The longer plaque and tartar remain on your teeth, the more damage they can do. Initially, they may simply irritate and inflame the gingiva, the part of your gum around the base of your teeth. This is gingivitis, the mildest form of periodontal disease. But ongoing inflammation eventually causes pockets to develop between your gums and teeth that fill with plaque, tartar and bacteria. In time, the pockets become deeper and more bacteria accumulate, eventually advancing under your gum tissue. These deep infections cause a loss of tissue and bone. If too much bone is destroyed, you may lose one or more teeth.
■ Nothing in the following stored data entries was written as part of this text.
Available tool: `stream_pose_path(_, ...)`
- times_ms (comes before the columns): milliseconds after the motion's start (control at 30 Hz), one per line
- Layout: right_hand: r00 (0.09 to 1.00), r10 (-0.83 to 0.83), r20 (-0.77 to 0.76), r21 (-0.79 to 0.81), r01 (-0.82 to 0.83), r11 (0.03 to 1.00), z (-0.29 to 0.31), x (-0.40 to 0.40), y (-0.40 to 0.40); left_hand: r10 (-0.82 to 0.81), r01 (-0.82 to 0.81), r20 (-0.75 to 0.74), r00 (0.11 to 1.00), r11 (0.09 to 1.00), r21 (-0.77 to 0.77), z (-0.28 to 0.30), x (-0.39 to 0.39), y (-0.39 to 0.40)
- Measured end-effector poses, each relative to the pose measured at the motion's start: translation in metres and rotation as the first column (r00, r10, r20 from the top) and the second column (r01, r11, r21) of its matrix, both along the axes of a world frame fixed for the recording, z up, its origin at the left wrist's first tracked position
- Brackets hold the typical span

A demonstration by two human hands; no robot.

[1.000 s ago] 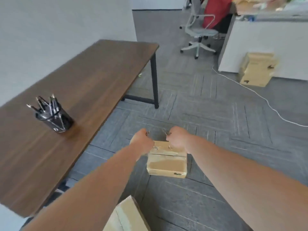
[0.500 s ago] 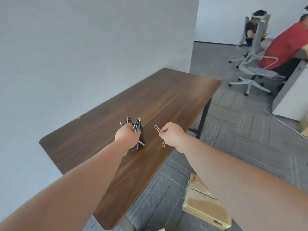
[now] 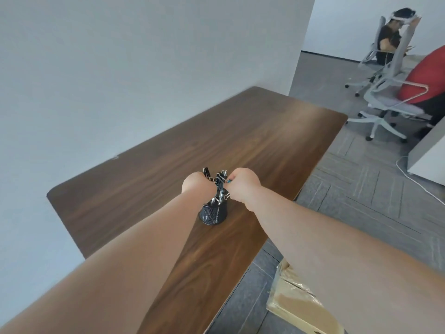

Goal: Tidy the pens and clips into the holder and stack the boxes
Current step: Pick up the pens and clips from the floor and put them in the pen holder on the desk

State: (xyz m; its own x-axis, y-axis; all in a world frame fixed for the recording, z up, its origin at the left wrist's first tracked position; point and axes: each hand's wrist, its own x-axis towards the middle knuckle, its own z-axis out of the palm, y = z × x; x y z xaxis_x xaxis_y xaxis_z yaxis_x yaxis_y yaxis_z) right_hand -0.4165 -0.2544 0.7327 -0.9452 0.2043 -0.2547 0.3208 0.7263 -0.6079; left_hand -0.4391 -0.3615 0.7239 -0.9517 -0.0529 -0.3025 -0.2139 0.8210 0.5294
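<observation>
Wooden, dark-grained table (image 3: 240, 141) stretches away beyond both hands, against a pale wall (image 3: 120, 56). Down to the right of the hands, on the grey carpet (image 3: 361, 201), lies a cardboard box (image 3: 296, 302), partly hidden by the right forearm. Directly below the two hands stands the black mesh holder (image 3: 213, 214), with pens (image 3: 222, 174) poking up between them. The left hand (image 3: 196, 185) is curled at the rim; what it holds cannot be told. The right hand (image 3: 243, 185) pinches a binder clip (image 3: 226, 181) just over the holder's mouth.
</observation>
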Motion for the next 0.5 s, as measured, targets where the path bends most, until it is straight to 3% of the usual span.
stream_pose_path(500,0.993,0.04,0.113,-0.036,-0.036,0.999,-0.011,-0.026,-0.02,-0.003,0.009,0.109,0.994,0.999,-0.052,0.002,-0.011,0.001)
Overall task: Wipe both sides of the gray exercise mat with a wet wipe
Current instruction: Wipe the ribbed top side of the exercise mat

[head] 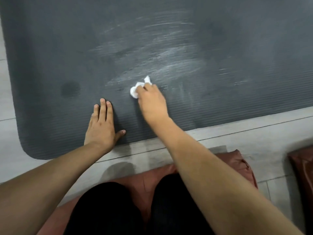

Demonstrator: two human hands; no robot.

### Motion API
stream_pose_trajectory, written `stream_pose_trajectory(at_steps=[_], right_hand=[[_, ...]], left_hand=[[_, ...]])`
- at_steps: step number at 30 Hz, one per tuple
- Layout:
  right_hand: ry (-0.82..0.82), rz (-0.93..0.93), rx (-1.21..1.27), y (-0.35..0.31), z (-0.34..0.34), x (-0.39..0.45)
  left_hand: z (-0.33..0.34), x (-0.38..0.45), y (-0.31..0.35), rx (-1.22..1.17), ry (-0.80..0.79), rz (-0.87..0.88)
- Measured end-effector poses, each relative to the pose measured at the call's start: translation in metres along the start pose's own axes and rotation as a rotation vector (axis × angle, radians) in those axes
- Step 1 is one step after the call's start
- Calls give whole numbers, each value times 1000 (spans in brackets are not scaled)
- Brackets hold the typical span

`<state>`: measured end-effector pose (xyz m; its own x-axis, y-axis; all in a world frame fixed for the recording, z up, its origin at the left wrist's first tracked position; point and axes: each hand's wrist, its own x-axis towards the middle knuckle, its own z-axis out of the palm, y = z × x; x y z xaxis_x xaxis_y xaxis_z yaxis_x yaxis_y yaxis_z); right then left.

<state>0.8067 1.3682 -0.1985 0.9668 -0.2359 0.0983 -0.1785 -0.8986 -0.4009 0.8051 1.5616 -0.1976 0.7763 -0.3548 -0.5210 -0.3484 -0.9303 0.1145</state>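
Head view: the gray exercise mat [220,39] lies flat on a pale tiled floor [237,138], its ribbed face streaked with shiny wet marks. The right hand [151,102] grips a crumpled white wet wipe [135,92] in curled fingers and holds it against the mat, near the mat's near edge. Just left of it, the left hand [101,124] rests palm-down on the mat, 4 fingers straight and close, thumb spread. Black-clad knees [135,209] rest on a reddish cushion [237,163] just off the mat's near edge.

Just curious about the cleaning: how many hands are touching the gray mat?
2. The left hand rests flat near the mat's front edge; the right hand presses a white wipe farther in.
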Motion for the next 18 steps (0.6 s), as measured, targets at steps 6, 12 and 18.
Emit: stream_pose_trajectory(at_steps=[6, 12, 18], right_hand=[[52, 465, -93, 136, -61, 14], [-162, 191, 13, 12, -3, -25], [-200, -1, 132, -13, -2, -67]], left_hand=[[0, 1, -1, 11, 9, 1], [-4, 0, 2, 1, -18, -7], [-4, 2, 3, -20, -46, -30]])
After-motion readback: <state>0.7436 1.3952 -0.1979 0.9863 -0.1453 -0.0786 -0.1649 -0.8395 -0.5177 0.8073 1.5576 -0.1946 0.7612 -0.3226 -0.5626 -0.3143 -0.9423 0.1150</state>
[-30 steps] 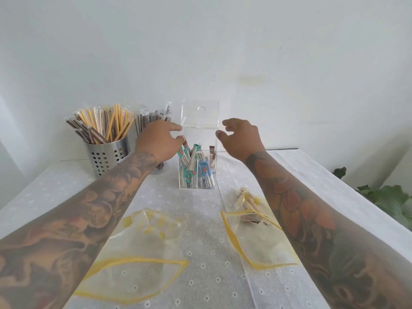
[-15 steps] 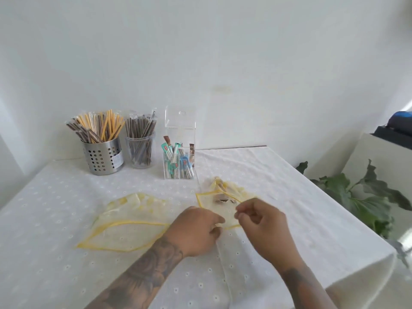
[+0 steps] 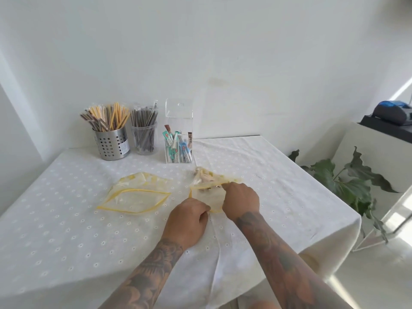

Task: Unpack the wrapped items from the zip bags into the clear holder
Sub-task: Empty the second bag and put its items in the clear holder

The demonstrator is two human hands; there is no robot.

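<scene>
A clear holder [image 3: 179,139] is standing upright in the upper middle of the frame, its tall transparent back panel rising above it. Wrapped items [image 3: 177,146] in teal, blue, white and brown wrappers are leaning upright inside it. Below it, right of centre, a zip bag [image 3: 208,195] with a yellow seal is lying open, with pale wrapped pieces [image 3: 204,176] bunching at its far end; what else is inside is too blurred to tell. To the left of centre, a second zip bag [image 3: 133,192] is lying flat, its yellow-edged mouth gaping open.
</scene>
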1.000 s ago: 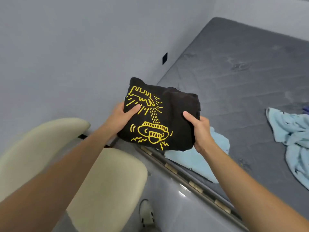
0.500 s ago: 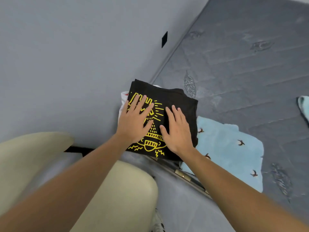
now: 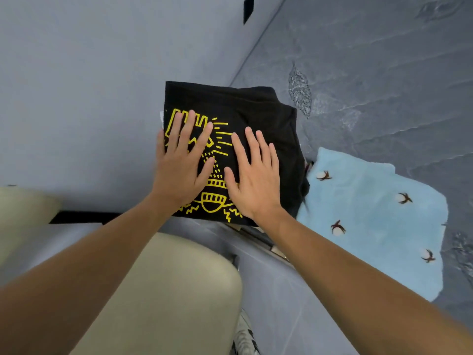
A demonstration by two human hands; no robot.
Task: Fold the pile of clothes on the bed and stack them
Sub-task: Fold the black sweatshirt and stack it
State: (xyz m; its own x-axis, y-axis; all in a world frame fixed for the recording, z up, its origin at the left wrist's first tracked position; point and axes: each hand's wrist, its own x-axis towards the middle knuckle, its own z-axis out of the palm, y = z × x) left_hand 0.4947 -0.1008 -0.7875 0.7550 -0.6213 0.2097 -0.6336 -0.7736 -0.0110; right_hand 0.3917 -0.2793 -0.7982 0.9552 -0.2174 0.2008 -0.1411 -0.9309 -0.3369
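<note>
head view, steeply downward, close

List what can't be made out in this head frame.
- What lies under the folded black T-shirt: only a white sliver shows at its left edge.
- Yellow print: partly covered by the left hand and right hand, both pressing flat.
- Light blue bird-print garment: left part tucked behind the shirt; type unclear.
- Shoe: cut by the bottom edge.
- Remaining pile: out of frame.
</note>
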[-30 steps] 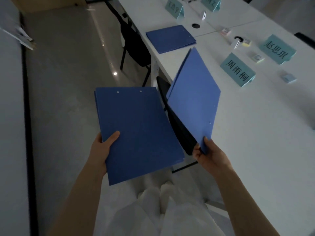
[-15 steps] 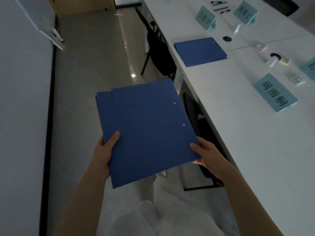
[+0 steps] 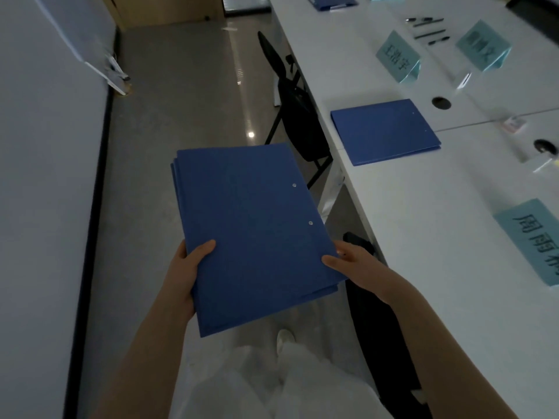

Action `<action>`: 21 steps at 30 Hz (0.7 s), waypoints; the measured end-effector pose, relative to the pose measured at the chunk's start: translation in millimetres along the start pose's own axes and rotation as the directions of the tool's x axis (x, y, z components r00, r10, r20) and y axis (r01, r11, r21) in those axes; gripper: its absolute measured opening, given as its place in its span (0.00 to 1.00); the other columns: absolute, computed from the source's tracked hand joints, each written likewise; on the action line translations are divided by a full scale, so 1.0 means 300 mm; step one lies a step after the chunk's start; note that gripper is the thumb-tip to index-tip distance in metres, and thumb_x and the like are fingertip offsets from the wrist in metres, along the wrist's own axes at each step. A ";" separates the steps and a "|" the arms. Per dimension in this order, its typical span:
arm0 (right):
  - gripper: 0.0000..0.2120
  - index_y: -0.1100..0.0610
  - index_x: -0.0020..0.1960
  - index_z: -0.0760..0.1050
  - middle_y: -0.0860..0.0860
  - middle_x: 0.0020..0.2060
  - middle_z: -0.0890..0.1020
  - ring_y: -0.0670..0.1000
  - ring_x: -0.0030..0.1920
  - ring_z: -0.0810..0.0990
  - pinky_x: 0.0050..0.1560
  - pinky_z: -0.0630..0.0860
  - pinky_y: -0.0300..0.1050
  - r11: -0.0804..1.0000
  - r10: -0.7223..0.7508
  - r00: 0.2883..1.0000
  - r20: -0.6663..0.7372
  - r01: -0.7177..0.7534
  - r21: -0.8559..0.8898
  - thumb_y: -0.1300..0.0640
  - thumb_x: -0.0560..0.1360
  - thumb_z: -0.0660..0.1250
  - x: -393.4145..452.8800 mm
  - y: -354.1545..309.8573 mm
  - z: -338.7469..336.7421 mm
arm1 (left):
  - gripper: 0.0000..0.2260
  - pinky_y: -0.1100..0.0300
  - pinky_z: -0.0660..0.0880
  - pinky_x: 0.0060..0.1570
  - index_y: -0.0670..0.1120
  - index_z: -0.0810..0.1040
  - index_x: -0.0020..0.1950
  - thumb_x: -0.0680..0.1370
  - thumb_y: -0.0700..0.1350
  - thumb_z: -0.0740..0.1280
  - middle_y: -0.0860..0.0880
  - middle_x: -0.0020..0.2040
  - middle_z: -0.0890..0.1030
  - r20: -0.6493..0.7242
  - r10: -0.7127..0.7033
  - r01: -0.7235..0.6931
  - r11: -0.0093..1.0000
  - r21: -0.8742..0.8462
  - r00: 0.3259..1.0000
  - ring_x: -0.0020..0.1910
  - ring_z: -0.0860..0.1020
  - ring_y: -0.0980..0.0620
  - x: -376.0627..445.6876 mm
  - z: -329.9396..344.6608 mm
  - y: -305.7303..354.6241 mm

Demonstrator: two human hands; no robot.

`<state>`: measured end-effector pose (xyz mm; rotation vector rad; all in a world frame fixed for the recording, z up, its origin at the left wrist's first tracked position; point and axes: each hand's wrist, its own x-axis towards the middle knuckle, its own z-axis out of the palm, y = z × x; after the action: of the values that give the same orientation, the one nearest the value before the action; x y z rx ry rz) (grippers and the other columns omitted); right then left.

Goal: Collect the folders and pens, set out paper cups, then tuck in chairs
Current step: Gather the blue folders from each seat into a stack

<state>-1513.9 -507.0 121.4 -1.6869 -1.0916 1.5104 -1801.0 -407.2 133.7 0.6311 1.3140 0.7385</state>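
Fingers of the left hand (image 3: 184,272) curled under the stack of blue folders (image 3: 257,234), thumb pressed flat on top near the left edge; fingers of the right hand (image 3: 357,267) gripping the stack's right edge, thumb on the top cover. Stack held level over the floor (image 3: 187,116), beside the white worktop (image 3: 423,213). Another blue folder (image 3: 384,131) lying flat on the worktop ahead, a black chair (image 3: 296,116) just beside it. Pens (image 3: 429,30) farther back, between teal name cards (image 3: 397,57). Nearer chair (image 3: 378,313) under the right forearm.
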 end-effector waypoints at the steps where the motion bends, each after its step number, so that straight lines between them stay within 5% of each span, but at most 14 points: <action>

Although the destructive cycle that starts with the accumulation of plaque is the most common cause of periodontal disease, a number of other factors can contribute to or aggravate the condition. These include:

  • Tobacco use. Smoking is the most significant risk factor for periodontal disease. Chewing tobacco also contributes to periodontal disease. Tobacco use in any form damages your immune system, putting you at greater risk of periodontal infection. It also creates a favorable environment for harmful bacteria and interferes with the normal mechanisms for limiting bacterial growth in your mouth. Even exposure to secondhand smoke appears to contribute to periodontal disease. And because smoking impairs healing, smokers are less likely to respond to treatment than nonsmokers are.
  • Heredity. Sometimes you may do everything right and still develop periodontal disease. In that case, you — along with close to one-third of the population — may have inherited a predisposition to gum problems.
  • Drugs. Hundreds of prescription and over-the-counter antidepressants, cold remedies and antihistamines contain ingredients that decrease your body’s production of saliva. Because saliva has a cleansing effect on your teeth and helps inhibit bacterial growth, this means that plaque and tartar can build up more easily. Other drugs, especially anti-seizure medications, calcium channel blockers and drugs that suppress your immune system, sometimes cause an overgrowth of gum tissue (gingival hyperplasia), making plaque much tougher to remove.
  • Diabetes. A number of health problems can take a toll on your gums. One of the most significant of these is diabetes, which makes you more prone to many infections, including gum infections. But the relationship between diabetes and periodontal disease doesn’t end there. Gingivitis and periodontitis impair your body’s ability to utilize insulin, making diabetes harder to control. And because diabetes and periodontal disease may make you more susceptible to heart attack and stroke, having both conditions increases your risk of cardiovascular disease.
  • Hormonal changes. Changes in hormone levels that occur during pregnancy, menopause or even menstruation can make your gums more susceptible to periodontal disease.
  • Nutritional deficiencies. A poor diet, especially one deficient in calcium, vitamin C and B vitamins, can contribute to periodontal disease. Calcium is important because it helps maintain the strength of your bones, including the bones that support your teeth. Vitamin C helps maintain the integrity of connective tissue. It’s also a powerful antioxidant that counters the tissue-destroying effects of free radicals — substances produced when oxygen is metabolized by your body.

When to seek medical advice

Healthy gums are firm and pale pink. If your gums are puffy, dusky red and bleed easily, see your dentist. The sooner you seek care, the better your chances of reversing damage and preventing more serious problems.